Chen Lei, Chen Xizhao, Cai Guangyan, Jiang Hongli, Chen Xiangmei, Zhang Min
Department of Critical Care Nephrology and Blood Purification the First Affiliated Hospital of Xi'an Jiaotong University Xi'an Shaanxi China.
Department of Nephrology, First Medical Center of Chinese PLA General Hospital, Nephrology Institute of the Chinese People's Liberation Army, State Key Laboratory of Kidney Diseases, National Clinical Research Center for Kidney Diseases Beijing Key Laboratory of Kidney Disease Research Beijing China.
MedComm (2020). 2024 Nov 3;5(11):e783. doi: 10.1002/mco2.783. eCollection 2024 Nov.
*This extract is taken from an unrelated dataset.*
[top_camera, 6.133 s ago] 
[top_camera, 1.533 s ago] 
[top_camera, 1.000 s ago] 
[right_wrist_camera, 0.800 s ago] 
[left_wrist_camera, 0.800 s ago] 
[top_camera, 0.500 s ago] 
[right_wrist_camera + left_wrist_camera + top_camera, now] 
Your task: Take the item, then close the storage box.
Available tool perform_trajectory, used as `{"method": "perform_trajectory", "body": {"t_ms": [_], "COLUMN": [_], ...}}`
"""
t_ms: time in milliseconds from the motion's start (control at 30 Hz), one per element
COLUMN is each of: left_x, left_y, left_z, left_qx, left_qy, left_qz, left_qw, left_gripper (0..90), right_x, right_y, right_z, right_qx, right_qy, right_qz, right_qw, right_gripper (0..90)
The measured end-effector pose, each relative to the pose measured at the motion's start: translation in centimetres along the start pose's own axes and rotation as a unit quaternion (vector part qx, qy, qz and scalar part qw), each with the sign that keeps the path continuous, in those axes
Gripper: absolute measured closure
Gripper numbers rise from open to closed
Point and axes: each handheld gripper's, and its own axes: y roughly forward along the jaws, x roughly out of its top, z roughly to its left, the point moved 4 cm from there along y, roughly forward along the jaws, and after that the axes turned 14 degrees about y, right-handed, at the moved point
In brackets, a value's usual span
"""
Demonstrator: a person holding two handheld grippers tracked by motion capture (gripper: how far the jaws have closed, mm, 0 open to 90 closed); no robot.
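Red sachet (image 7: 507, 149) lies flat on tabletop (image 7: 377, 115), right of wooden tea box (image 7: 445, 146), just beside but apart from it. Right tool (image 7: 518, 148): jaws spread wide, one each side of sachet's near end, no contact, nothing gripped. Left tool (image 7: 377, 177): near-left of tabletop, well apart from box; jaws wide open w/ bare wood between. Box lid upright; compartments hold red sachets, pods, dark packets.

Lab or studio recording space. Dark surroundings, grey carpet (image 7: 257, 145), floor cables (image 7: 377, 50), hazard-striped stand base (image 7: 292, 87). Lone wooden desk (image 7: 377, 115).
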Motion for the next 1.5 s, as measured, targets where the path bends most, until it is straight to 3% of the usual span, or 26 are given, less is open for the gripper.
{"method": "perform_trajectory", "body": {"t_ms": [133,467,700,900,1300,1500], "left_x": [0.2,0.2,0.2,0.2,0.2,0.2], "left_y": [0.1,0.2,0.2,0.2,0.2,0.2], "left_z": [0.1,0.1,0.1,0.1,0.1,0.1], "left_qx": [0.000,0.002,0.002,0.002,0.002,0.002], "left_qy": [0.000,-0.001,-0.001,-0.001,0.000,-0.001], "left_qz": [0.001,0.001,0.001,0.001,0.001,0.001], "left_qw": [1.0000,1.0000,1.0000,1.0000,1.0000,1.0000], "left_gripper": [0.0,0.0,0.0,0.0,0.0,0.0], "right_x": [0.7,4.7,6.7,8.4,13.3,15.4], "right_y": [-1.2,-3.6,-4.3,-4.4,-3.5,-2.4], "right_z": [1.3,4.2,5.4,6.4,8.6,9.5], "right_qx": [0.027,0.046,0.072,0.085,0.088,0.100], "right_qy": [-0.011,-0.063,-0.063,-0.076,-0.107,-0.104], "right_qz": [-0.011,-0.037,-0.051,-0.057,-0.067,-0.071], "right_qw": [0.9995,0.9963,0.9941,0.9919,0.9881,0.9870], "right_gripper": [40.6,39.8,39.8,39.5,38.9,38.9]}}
IgA nephropathy (IgAN) is the most prevalent primary glomerulonephritis, resulting in end-stage renal disease and increased mortality rates. Prognostic biomarkers reflecting molecular mechanisms for effective IgAN management are urgently needed. Analysis of kidney single-cell transcriptomic sequencing data demonstrated that IgAN expressed high-expression levels of inflammatory cytokines TNFSF10, TNFSF12, CCL2, CXCL1, and CXCL12 than healthy controls (HCs). We also measured the urine proteins in 120 IgAN (57 stable and 63 progressive) and 32 HCs using the proximity extension assay (PEA), and the multivariable and least absolute shrinkage and selection operator (LASSO) logistic regression analysis both revealed that CXCL12, MCP1 were the prognostic significant variables to predict IgAN progression severity. These two proteins exhibited negative correlation with the estimated glomerular filtration rate (eGFR) and patients with higher expression levels of these two proteins had a higher probability to have poorer renal outcome. We further developed a risk index model utilizing CXCL12, MCP1, and baseline clinical indicators, which achieved an impressive area under the curve (AUC) of 0.896 for prediction of IgAN progression severity. Our study highlights the significance of the inflammatory protein biomarkers for noninvasive prediction of IgAN severity and progression, offering valuable insights for clinical management.
IgA肾病(IgAN)是最常见的原发性肾小球肾炎,可导致终末期肾病并增加死亡率。迫切需要能反映有效管理IgA肾病分子机制的预后生物标志物。对肾脏单细胞转录组测序数据的分析表明,与健康对照(HCs)相比,IgA肾病中炎性细胞因子TNFSF10、TNFSF12、CCL2、CXCL1和CXCL12表达水平较高。我们还使用邻位延伸分析(PEA)检测了120例IgA肾病患者(57例病情稳定和63例病情进展)及32例健康对照者的尿蛋白,多变量及最小绝对收缩和选择算子(LASSO)逻辑回归分析均显示,CXCL12、MCP1是预测IgA肾病进展严重程度的预后显著变量。这两种蛋白与估计的肾小球滤过率(eGFR)呈负相关,这两种蛋白表达水平较高的患者肾脏预后较差的可能性更高。我们进一步利用CXCL12、MCP1和基线临床指标建立了一个风险指数模型,该模型预测IgA肾病进展严重程度的曲线下面积(AUC)达到了令人印象深刻的0.896。我们的研究突出了炎性蛋白生物标志物对IgA肾病严重程度和进展进行无创预测的重要性,为临床管理提供了有价值的见解。